2021-07-04
In this article we’ll learn how to build shared libraries and install them properly on several platforms. For guidance, we’ll examine the goals and history of dynamic linking on UNIX-based operating systems.
Content for the article comes from researching how to create a shared library, wading through sloppy conventions that people recommend online, and testing on multiple Unix-like systems. Hopefully it can set the record straight and help improve the quality of open source libraries.
The design typically used nowadays for dynamic linking (in BSD, MacOS, and Linux) came from SunOS in 1988. The paper Shared Libraries in SunOS neatly explains the goals, design, and implementation.
The authors’ main motivations were saving disk and memory space, and upgrading libraries (or the OS) without needing to relink programs. The resource usage motivation is probably less important on today’s powerful personal computers than it was in 1988. However, the flexibility to upgrade libraries is as useful as ever, as well as the ability to easily inspect which library versions each application uses.
Dynamic linking is not without its critics, and isn’t appropriate in all situations.
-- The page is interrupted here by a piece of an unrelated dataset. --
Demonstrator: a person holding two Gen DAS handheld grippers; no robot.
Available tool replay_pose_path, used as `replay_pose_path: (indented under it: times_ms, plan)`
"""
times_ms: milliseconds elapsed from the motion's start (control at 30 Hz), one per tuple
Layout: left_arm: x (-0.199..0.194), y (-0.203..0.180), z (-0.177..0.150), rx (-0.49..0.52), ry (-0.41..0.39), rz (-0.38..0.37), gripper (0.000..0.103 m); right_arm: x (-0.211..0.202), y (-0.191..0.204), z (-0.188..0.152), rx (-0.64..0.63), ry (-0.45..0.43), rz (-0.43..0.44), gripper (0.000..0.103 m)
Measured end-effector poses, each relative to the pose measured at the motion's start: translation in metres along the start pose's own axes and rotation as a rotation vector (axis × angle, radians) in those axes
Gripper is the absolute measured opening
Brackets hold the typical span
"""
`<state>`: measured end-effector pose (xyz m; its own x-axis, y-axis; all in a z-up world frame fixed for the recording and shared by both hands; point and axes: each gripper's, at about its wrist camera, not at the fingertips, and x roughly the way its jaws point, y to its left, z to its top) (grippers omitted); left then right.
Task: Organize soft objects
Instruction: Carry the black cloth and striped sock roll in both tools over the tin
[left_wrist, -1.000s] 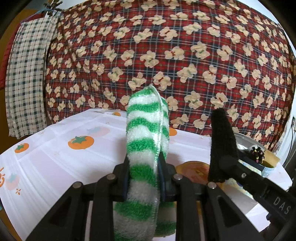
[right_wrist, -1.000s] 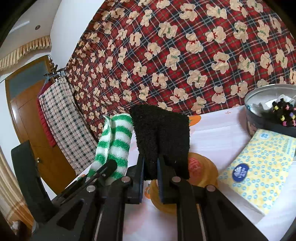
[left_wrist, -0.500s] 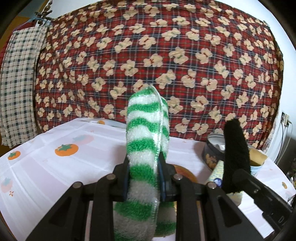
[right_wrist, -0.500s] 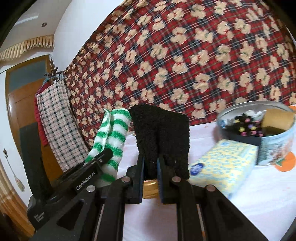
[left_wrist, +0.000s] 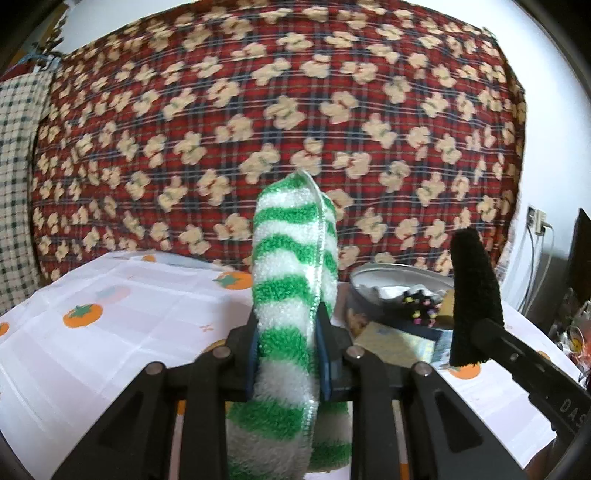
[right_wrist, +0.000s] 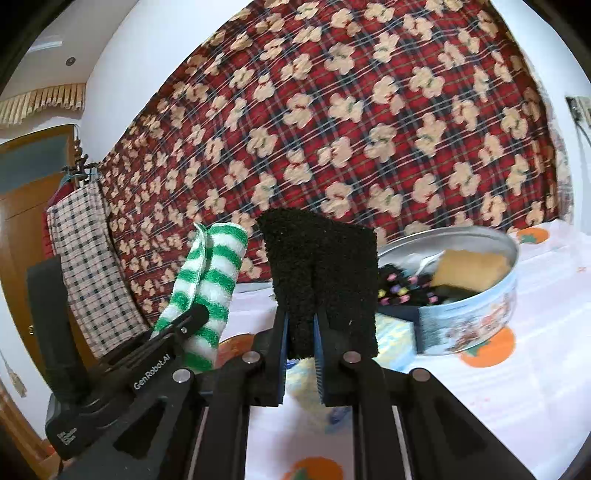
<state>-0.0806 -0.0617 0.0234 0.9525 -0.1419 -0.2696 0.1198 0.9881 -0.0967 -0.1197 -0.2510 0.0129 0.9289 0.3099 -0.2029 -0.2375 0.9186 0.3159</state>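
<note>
My left gripper (left_wrist: 287, 332) is shut on a fluffy green-and-white striped sock (left_wrist: 293, 266), which stands upright between its pads and hangs below them. In the right wrist view the same striped sock (right_wrist: 210, 280) shows at the left, in the left gripper (right_wrist: 192, 317). My right gripper (right_wrist: 300, 336) is shut on a fuzzy black sock (right_wrist: 321, 273) that sticks up above its pads. From the left wrist view the black sock (left_wrist: 474, 295) and the right gripper appear at the right. Both are held above the table, side by side.
A round metal tin (right_wrist: 476, 321) with a yellow sponge and dark beaded items stands on the white persimmon-print tablecloth (left_wrist: 110, 332). A yellow tissue pack (right_wrist: 395, 332) lies beside it. A red plaid bear-print blanket (left_wrist: 295, 110) hangs behind; a checked cloth (right_wrist: 85, 258) hangs at left.
Both grippers have swung to the right with their socks still held. The tin has come into fuller view and nearer, and the orange lid has slipped behind the grippers.
</note>
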Motion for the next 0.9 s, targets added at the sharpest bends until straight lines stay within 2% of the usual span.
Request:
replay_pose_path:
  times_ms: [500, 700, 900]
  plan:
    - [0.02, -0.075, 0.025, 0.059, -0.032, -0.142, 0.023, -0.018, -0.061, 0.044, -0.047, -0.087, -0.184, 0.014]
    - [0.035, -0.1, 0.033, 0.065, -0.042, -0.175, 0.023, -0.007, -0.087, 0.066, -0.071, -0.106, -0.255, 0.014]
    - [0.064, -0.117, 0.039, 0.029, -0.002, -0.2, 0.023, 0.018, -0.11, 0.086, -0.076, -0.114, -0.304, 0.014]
It runs a little slower because of position-independent code (PIC) and late loading. (The SunOS paper called it a “classic space/time trade-off.”) The complexity of the loader on some systems offers increased attack surface. Finally, upgraded libraries may affect some programs differently than others, for instance breaking those that rely on undocumented behavior.
At compile time the link editor resolves symbols in specified libraries, and makes a note in the resulting binary to load those libraries. At runtime, applications call code to map the shared library symbols in memory at the correct memory addresses.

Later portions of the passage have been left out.